No, I'm not. Shut up, Malfoy.
You're just jealous.
Jealous? Of what? I don't want a foul scar right across my forehead, thanks. I don't think getting your head cut open makes you that special, thanks.
x
You were always jealous of Potter's popularity, weren't you boy? Come to me, I'll give you all that you desire… come to my side…
Yes, I will…
Tell me what you want the most in the world.
Both of my parents' safety…
Indeed… but first, you must heed my command, boy. Kill him!
I will, my Lord…
Do not fail me.
I shan't…
x
And then he can see himself, reaching out for Harry, but his hand is covered in blood, and Harry is smiling at him as he reaches out, fingers clawed and plunges into Harry's chest and pulls out his still beating heart.
x
"Draco!" it was Harry's voice that brought him out of it.
Draco shook his head, horribly disoriented. "Go away, Colin," Draco snarled at the boy.
The boy blinked. "How'd you know that's my na–"
"Creevey, just go!"
When the boy didn't leave, Draco shoved his things into his bag and left, in a hurry, feeling the urge to throw up as more memories rushed their way through his mind. Why now? He wondered.

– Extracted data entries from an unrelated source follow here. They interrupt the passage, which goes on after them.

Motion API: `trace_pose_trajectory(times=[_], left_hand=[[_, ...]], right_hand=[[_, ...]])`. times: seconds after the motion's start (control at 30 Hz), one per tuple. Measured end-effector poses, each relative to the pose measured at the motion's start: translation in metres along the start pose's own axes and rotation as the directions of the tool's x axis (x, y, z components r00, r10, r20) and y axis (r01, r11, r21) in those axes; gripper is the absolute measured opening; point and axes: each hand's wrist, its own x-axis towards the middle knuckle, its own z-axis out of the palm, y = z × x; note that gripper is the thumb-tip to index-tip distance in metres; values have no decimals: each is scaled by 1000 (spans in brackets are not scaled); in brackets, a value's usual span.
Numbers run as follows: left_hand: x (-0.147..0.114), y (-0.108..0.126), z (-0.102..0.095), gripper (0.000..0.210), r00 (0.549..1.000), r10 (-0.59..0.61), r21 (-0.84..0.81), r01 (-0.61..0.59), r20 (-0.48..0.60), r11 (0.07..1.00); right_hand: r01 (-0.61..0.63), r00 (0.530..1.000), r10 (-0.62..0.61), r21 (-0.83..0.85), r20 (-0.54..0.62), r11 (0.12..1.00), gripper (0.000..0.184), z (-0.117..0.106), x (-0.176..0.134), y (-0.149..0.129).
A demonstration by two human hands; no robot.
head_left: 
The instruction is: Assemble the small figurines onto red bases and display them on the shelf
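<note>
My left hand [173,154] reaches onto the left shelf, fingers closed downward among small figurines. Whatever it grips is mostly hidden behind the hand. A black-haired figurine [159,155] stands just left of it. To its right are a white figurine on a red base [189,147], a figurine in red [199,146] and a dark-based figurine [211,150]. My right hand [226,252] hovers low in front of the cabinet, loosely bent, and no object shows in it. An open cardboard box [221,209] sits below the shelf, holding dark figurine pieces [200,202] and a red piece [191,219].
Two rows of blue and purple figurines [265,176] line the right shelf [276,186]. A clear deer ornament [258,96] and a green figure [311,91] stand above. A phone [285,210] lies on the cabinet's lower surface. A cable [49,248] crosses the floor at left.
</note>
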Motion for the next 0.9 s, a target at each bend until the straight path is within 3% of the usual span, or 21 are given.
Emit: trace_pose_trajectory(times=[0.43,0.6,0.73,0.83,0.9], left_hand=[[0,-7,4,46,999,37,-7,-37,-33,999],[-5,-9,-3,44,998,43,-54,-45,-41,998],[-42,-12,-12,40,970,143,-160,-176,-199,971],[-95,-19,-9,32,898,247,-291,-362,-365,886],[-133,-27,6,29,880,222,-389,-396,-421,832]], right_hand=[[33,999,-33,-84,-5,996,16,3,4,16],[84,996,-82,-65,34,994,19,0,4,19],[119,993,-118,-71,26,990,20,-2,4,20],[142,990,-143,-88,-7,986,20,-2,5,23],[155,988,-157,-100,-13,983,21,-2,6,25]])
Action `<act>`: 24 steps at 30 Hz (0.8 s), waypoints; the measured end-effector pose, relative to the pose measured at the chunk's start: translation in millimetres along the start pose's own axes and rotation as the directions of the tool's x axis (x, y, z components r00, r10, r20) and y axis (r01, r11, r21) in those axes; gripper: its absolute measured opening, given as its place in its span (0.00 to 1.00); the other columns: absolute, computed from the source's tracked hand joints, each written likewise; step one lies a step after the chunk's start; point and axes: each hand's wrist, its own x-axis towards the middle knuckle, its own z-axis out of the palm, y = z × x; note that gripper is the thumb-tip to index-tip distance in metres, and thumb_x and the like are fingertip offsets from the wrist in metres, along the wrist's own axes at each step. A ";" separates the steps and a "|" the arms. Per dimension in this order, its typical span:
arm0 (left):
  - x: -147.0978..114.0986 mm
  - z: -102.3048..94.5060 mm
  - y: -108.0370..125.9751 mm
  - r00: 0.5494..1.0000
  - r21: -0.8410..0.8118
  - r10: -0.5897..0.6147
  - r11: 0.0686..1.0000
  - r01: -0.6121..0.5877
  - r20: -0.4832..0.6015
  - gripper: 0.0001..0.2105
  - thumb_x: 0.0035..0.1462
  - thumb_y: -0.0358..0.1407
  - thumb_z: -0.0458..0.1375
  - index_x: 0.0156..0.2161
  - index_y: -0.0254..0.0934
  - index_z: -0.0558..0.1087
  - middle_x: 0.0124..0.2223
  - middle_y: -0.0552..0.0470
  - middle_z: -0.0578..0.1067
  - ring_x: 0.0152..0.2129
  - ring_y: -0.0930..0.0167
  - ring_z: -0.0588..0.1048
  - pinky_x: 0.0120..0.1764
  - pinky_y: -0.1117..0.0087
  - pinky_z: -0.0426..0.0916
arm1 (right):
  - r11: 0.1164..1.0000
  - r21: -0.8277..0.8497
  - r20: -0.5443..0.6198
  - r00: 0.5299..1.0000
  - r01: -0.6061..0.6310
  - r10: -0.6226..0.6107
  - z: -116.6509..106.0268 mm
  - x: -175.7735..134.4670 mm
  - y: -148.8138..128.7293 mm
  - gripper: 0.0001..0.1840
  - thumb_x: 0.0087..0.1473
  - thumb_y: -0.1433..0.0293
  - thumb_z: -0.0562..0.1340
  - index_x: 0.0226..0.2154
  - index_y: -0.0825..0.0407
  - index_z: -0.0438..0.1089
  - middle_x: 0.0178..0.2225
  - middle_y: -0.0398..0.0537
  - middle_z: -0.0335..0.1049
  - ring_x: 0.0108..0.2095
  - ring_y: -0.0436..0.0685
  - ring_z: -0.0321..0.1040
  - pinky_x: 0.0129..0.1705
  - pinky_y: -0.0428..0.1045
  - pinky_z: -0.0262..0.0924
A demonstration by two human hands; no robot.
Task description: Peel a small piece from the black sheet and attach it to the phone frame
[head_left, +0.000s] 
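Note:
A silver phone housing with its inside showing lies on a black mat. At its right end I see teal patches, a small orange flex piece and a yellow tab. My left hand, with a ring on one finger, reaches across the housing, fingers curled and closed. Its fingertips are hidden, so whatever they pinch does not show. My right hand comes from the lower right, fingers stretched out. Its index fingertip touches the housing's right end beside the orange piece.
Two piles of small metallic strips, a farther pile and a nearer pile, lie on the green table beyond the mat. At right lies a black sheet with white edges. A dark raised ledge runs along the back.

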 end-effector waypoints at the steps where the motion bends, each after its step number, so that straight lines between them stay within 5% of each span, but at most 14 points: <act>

It's only the second year, child, Shae whispered consolingly in his mind. It's what you need to know of what's to come. Besides, you seem to be very resilient against my own charms on your old memories. You remember bits and flashes of what you knew right before…
Before what? Draco asked, but when he received no answer, he pressed his hands against his temples and cried out, "Before what!"
But no one heard him – or perhaps they didn't care.
xxx
When Draco slipped into Lockhart's classroom and Hermione hastily shoved her bag out of the seat she'd been saving for him, she whispered, "What was that all about?"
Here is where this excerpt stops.